» Dataset section:
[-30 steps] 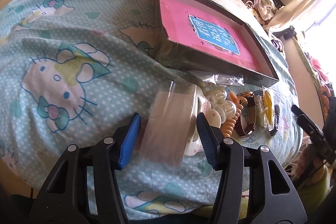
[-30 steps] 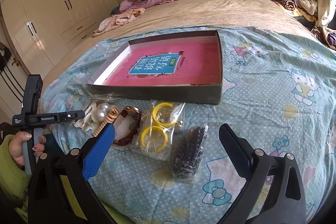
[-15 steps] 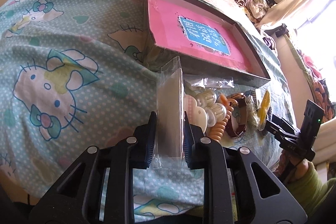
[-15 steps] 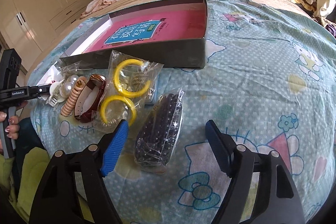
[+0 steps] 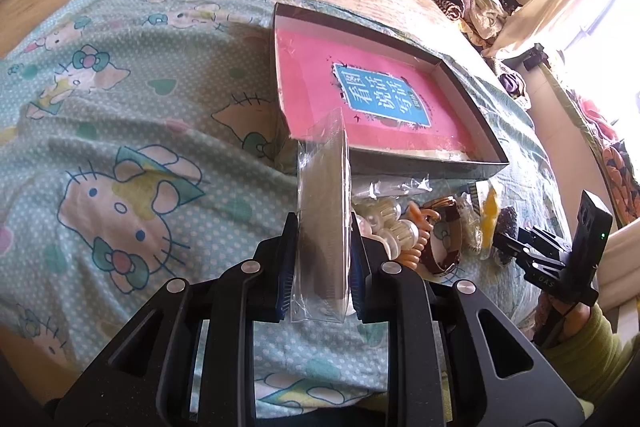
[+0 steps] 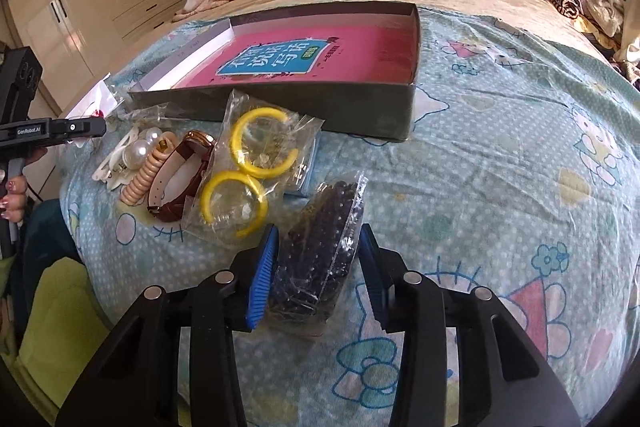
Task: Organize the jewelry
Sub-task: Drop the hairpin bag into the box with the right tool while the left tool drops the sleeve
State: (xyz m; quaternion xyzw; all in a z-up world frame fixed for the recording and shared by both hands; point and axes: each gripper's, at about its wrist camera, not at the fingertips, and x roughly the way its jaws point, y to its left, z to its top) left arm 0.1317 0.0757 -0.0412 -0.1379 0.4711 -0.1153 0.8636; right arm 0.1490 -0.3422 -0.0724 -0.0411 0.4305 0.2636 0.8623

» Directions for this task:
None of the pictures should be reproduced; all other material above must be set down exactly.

» Problem solution:
[-30 steps] 
[-30 steps] 
[-15 steps] 
[-15 steps] 
[+0 steps] 
[+0 steps] 
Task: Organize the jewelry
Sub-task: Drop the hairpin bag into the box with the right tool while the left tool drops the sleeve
State: (xyz m; quaternion xyzw; all in a z-up world frame fixed for the recording and shared by both hands; point and axes: each gripper's, at about its wrist camera, not at the fingertips, and x roughly the way its jaws point, y to its left, z to its top) left arm 0.1317 0.0757 -0.0412 -0.1379 0.4711 -0.1153 0.8636; right arm 0.1490 -0.3422 -0.0724 -0.0411 0.4305 0.2636 0.8623

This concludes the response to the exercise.